We fight endlessly and we are occasionally in trouble with the NZ Correspondence school for not returning enough work. And while our borrowed money is dwindling very quickly, the cost of food and accommodation is half that of our expensive neighborhood back home. People we meet on the way seem to find us fascinating and amazing for doing what we’re doing, but to be honest, we are just doing what everyone with the opportunity, might like to do if they were a little more risqué.

I take beautiful pictures and keep a blog which I hope comes half way to chronicalling with some honesty, the trials of endlessly travelling on borrowed money, with unappreciative children, when you know you should really be at home working.

We thought we might relocate somewhere else in the world, but we realised quite quickly that our quirky family needs a familiar community around us. And damn it, we miss Grey Lynn.

By the end of the year, our travels will have taken us through Singapore, Bali, Thailand, India, Nepal, Abu Dhabi, Egypt, Turkey, Greece, Italy, Portugal, Morocco, Paris, UK and Costa Rica. We have dodged terrorist attacks, forest fires, political coups and earthquakes.

As we pass the half way point in our trip, we are all talking more and more about home but trying to make the most of being away, together clinging to this precrious dream that being away for a year may bring about transformation for our family but knowing really, that we are the same people with the same quirks having the same arguments but hopefully feeling a little more appreciative of where we live and what we have and wanting to share a bit of that good fortune.
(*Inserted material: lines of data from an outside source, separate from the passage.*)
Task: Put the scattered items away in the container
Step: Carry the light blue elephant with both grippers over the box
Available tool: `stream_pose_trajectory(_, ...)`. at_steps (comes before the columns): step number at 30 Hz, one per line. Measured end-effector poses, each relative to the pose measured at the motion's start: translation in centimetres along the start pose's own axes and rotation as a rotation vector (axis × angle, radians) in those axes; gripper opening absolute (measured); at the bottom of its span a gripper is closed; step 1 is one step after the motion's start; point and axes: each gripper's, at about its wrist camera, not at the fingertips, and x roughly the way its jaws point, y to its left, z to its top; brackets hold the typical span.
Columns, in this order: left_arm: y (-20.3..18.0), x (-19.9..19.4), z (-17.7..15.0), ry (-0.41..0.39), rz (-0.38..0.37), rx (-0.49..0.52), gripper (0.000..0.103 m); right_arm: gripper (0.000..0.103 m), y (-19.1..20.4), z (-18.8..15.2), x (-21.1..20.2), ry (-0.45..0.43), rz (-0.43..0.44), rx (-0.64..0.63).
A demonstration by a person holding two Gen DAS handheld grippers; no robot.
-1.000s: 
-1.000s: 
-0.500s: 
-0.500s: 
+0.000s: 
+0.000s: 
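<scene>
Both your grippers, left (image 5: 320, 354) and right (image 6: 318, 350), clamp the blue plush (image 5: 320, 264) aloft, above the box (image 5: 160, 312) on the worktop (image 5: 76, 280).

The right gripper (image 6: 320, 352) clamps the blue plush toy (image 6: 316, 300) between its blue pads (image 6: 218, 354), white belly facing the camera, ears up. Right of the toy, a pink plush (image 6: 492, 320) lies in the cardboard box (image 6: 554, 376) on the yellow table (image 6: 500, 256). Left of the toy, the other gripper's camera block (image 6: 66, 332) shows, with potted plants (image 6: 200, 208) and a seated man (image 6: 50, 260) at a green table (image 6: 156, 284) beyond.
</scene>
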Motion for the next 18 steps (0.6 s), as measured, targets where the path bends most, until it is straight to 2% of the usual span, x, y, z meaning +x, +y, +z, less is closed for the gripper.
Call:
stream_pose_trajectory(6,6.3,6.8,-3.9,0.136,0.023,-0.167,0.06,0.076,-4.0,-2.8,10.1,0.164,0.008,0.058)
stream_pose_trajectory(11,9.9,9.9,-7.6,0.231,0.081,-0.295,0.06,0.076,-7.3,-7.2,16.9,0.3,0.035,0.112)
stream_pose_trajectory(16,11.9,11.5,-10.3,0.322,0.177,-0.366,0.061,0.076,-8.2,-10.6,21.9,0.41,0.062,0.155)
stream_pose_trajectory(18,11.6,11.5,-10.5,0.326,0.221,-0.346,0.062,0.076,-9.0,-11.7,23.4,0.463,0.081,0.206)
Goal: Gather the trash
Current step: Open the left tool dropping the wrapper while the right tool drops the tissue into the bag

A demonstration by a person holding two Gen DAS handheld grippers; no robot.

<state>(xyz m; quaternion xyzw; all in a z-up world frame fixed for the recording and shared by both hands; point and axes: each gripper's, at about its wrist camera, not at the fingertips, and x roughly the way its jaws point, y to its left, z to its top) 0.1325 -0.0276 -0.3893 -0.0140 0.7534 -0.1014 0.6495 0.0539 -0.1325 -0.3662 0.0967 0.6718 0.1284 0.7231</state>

P1100763This is Jude, the Mum and main contributor to the blog. She is a musician and teacher and is carrying around a guitar and ukulele. She takes photos all day.




Roger is the Dad. He’s just finished an acupuncture degree and after working as a Greensman in the film industry for 20 years, will start an acupuncture clinic on our return. He is carrying around a huge container of needles but has not yet found anyone to stick them into.




This is Stella. She is 14. If she were attending school, she’d be in year ten. She is carrying an entire bag of art supplies. She plays guitar and sings and writes her own songs.




This is Jasper. He is 12 years old and in year eight. He’s carrying a trumpet and a monkey. He’s also awesome at the drums and loves to read. He doesn’t often smile for photos.



This is Louie. He is 10 and in year six. He loves to play with pens and he talks a lot about inventing things. He loves animals.